▶ DATASET SECTION

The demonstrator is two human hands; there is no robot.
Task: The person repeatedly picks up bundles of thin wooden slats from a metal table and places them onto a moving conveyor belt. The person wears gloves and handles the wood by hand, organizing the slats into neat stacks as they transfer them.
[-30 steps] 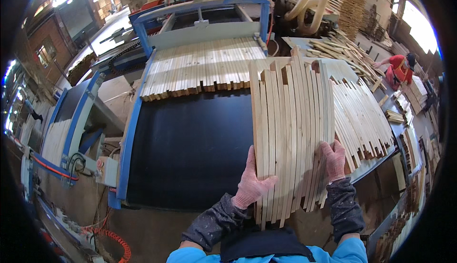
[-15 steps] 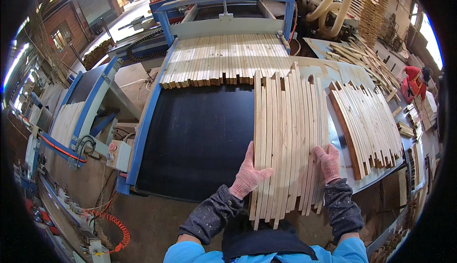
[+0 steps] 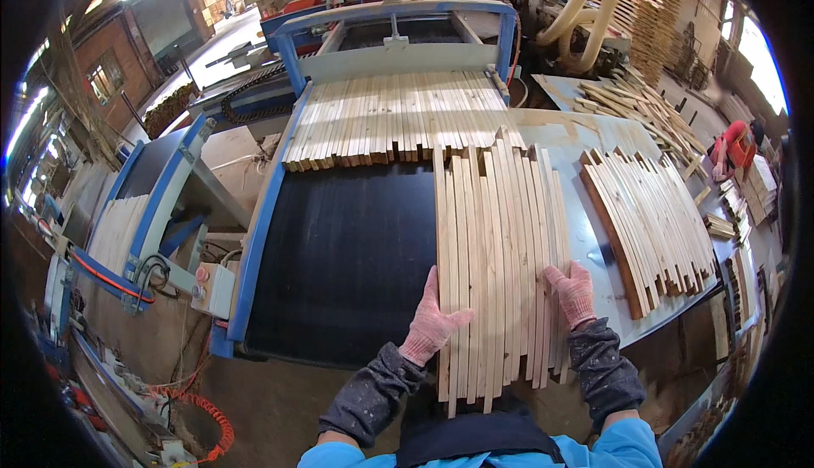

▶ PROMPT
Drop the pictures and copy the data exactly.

▶ RESPONSE TO THE EXERCISE
The demonstrator is two human hands; there is no robot.
Task: The person repeatedly picks up bundles of thin wooden slats from a metal table and places them onto a moving conveyor belt. The person wears gloves and handles the wood by hand, organizing the slats into neat stacks as they transfer them.
[-30 steps] 
[-15 steps] 
[+0 steps] 

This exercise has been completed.